On Matters of Life, Punishment and Virtues

In bringing up John McCain’s VP pick, Sarah Palin… a cohort posited the following declaration in response to Palin being both Pro-Life and Pro-Death Penalty:

“No one can call themselves “pro-life” and support the death penalty.”

I address that statement as follows:

That is an intellectually unsupportable position. I understand you have picked a side to the discussion. I grant that and will not address it beyond that acknowledgment. However, you are mistaking your passionate conviction for your cause as rational conclusion.

“Pro-life” as a term reflects the idea that human life begins before the physical being of human offspring exits the mother’s body, and should therefore be protected as a higher right to life. Your concerns with THAT argument are irrelevant to your statement. Pro-life does not now, nor has every been meant as a pacifist concept of “life worship”.

The death penalty is completely consistent with the concept of punishment as an agent that deprives an individual of their rights commensurate to offenses they willfully commit. Other rights are equally disposed of in such a fashion.

For instance, slavery(forced labor) is outlawed in this land, [B]except as punishment for crimes.The 13th Amendment reads:1. Neither slavery nor involuntary servitude, except as a punishment for crime whereof the party shall have been duly convicted, shall exist within the United States, or any place subject to their jurisdiction.

  1. Congress shall have power to enforce this article by appropriate legislation.

Liberty and privacy are forfeit for crimes as well. Your possessions can be taken and distributed to the state by merely being charged.

As you can see, what would be considered gross deprivations of liberty and inalienable human rights are normative and morally acceptable under certain proscribed circumstances.

By that rational progression and by precedent of law, it is completely and in all ways logically consistent to hold that that a penalty of death is acceptable and appropriate punishment to grievous and willful criminal offenses against society.

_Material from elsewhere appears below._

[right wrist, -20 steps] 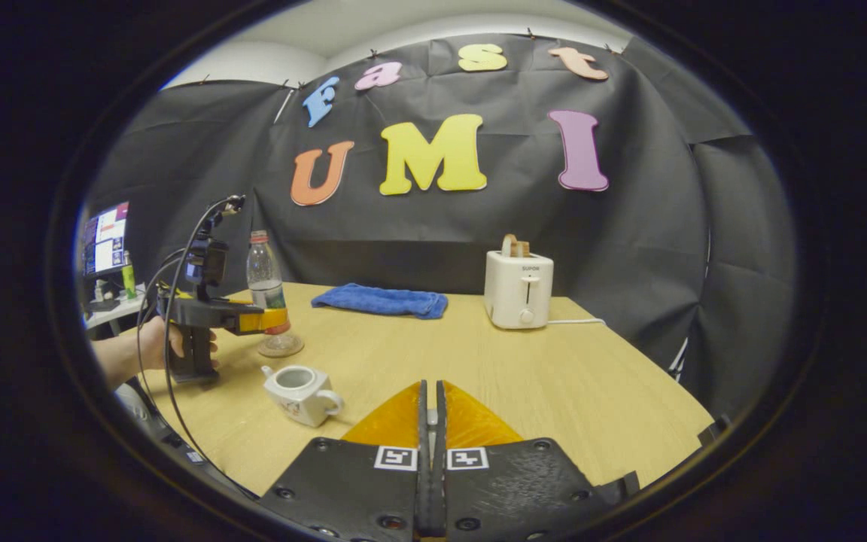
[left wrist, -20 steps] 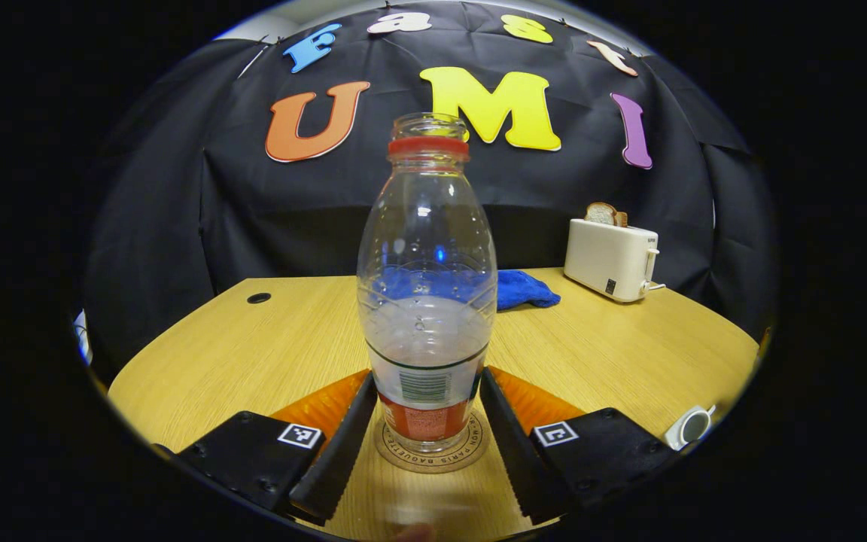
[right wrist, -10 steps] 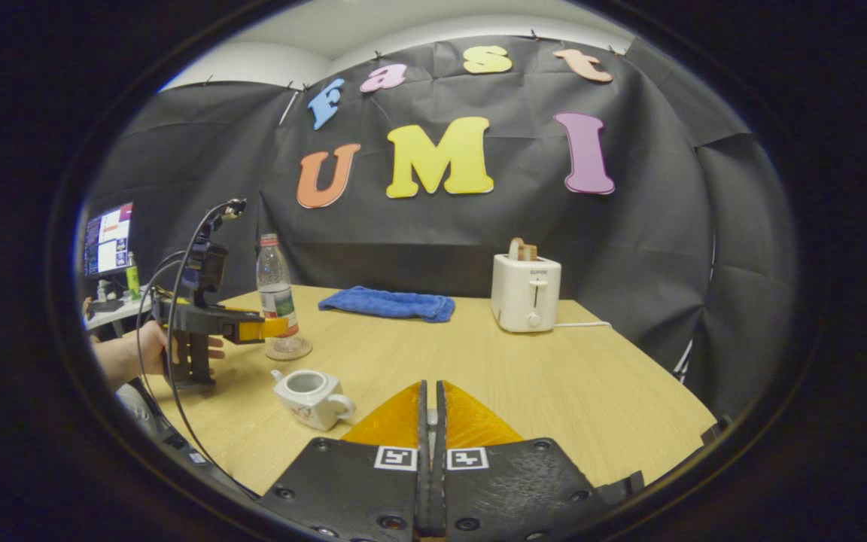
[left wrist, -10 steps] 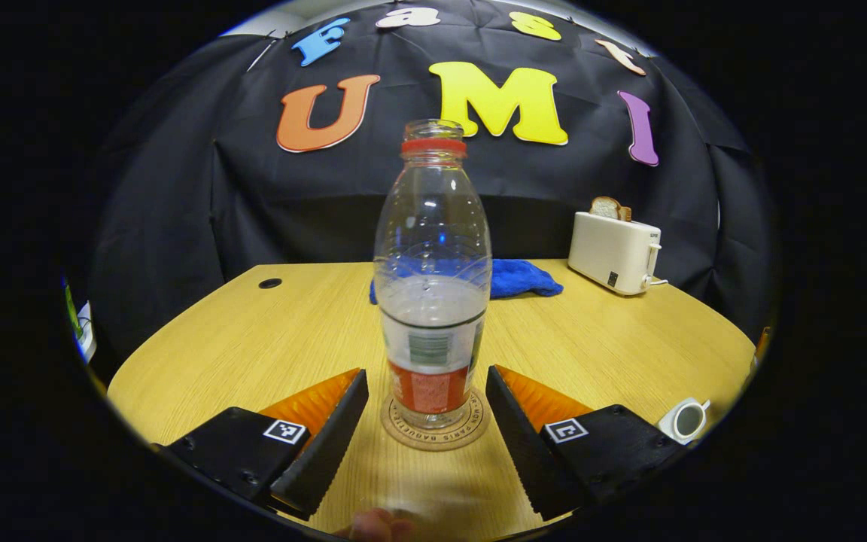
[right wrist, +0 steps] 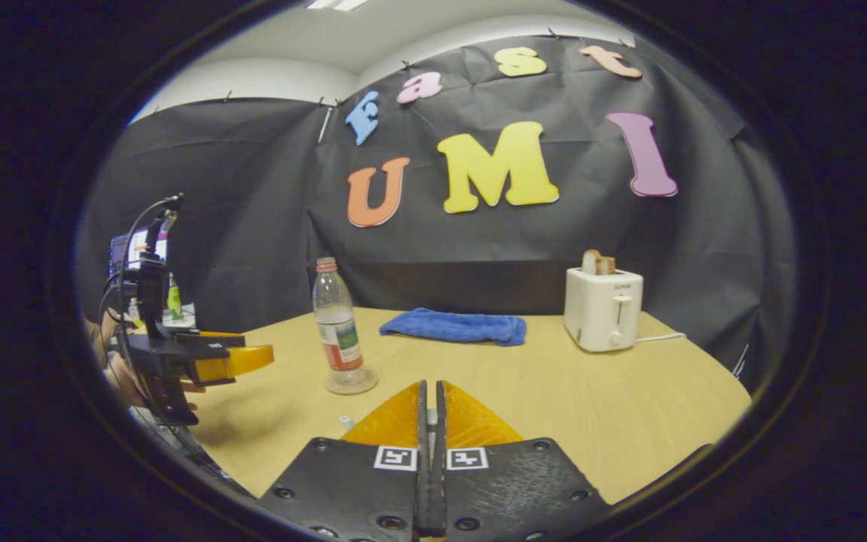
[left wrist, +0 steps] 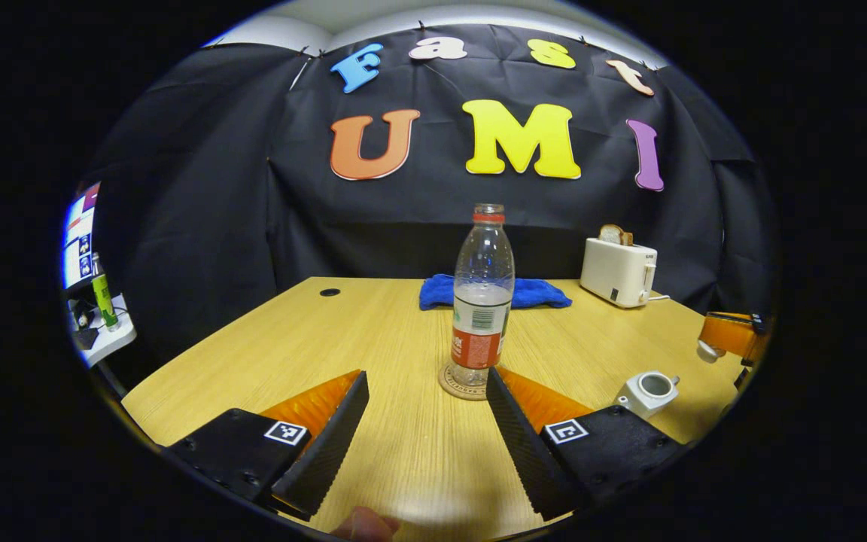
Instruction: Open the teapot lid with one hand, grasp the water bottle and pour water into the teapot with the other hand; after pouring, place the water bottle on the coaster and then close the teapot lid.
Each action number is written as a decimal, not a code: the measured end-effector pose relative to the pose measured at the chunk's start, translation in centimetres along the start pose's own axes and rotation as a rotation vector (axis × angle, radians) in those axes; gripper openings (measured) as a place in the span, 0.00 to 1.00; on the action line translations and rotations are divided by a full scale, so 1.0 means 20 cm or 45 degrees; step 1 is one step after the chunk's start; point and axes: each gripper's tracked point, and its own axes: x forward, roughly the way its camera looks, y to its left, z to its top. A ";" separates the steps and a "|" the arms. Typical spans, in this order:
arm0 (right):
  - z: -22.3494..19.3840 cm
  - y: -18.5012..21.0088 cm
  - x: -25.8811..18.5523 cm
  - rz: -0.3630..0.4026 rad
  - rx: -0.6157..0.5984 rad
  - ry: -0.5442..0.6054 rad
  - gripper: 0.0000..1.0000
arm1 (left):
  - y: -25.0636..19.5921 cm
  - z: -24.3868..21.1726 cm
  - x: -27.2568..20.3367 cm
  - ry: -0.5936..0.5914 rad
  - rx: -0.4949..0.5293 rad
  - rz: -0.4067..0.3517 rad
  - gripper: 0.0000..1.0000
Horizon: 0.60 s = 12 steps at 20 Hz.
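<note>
One step left: bottle point(left wrist: 482, 297) stands on coaster point(left wrist: 462, 384), left gripper point(left wrist: 426, 444) spread wide and apart. Right gripper point(right wrist: 430, 444) is pressed together; whether it pinches the lid point(left wrist: 706, 351) I cannot tell. Small, smooth and breakable by the look, so seat it gently on the far-right teapot point(left wrist: 648, 391).

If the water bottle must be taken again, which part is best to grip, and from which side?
Probably the water bottle at its labelled lower body, where the sides run nearly straight. Come level from the near side with the left gripper, which faces it, fingers apart. The bottle stands upright on the coaster, uncapped and part full, so keep it vertical.
</note>
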 end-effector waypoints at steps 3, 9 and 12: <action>0.00 0.07 0.08 0.038 -0.025 -0.006 0.00 | 0.08 0.00 -0.13 -0.025 0.001 0.042 0.98; -0.06 0.15 0.16 0.080 -0.082 0.000 0.00 | 0.18 0.03 -0.28 -0.082 0.004 0.109 0.98; -0.11 0.17 0.19 0.085 -0.085 0.012 0.00 | 0.20 0.06 -0.31 -0.114 0.017 0.130 0.98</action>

The one thing(defense of pre-born) has nothing to do with the other(death penalty for capital offenses).

The real problem with the abortion issue is the demonization that has replaced rationalization.

Pro-Life people are not trying to take control of women’s bodies and health choices. The are trying to keep unborn from being aborted because they value those lives. That is a good thing.

Pro-choicers are not trying to murder human beings. They are trying to limit the power of the state over the individual person body. That is a good thing.



To treasure both of these things is to hold a virtuous foundation. Are you going to say that upholding the lives of the unborn is not a virtue? Are you going to say that upholding a personal choice about ones family, health and welfare is not virtuous? Shall you turn your back on life or liberty?

Or shall you see this as a clash where one side puts more weight in their virtue over the other, leading with life or choice but not denying the virtue of either? In others words… both are good people trying to make good decisions.

The reason why this becomes an untouchable topic is because we demonize the opposing side. The irony is, if we could actually accept the virtues of each other’s point of view on this…we could actually have a civil talk and minds could be swayed one way or the other. As it is… nobody wants to share company with baby-killers nor fascist body tyrants.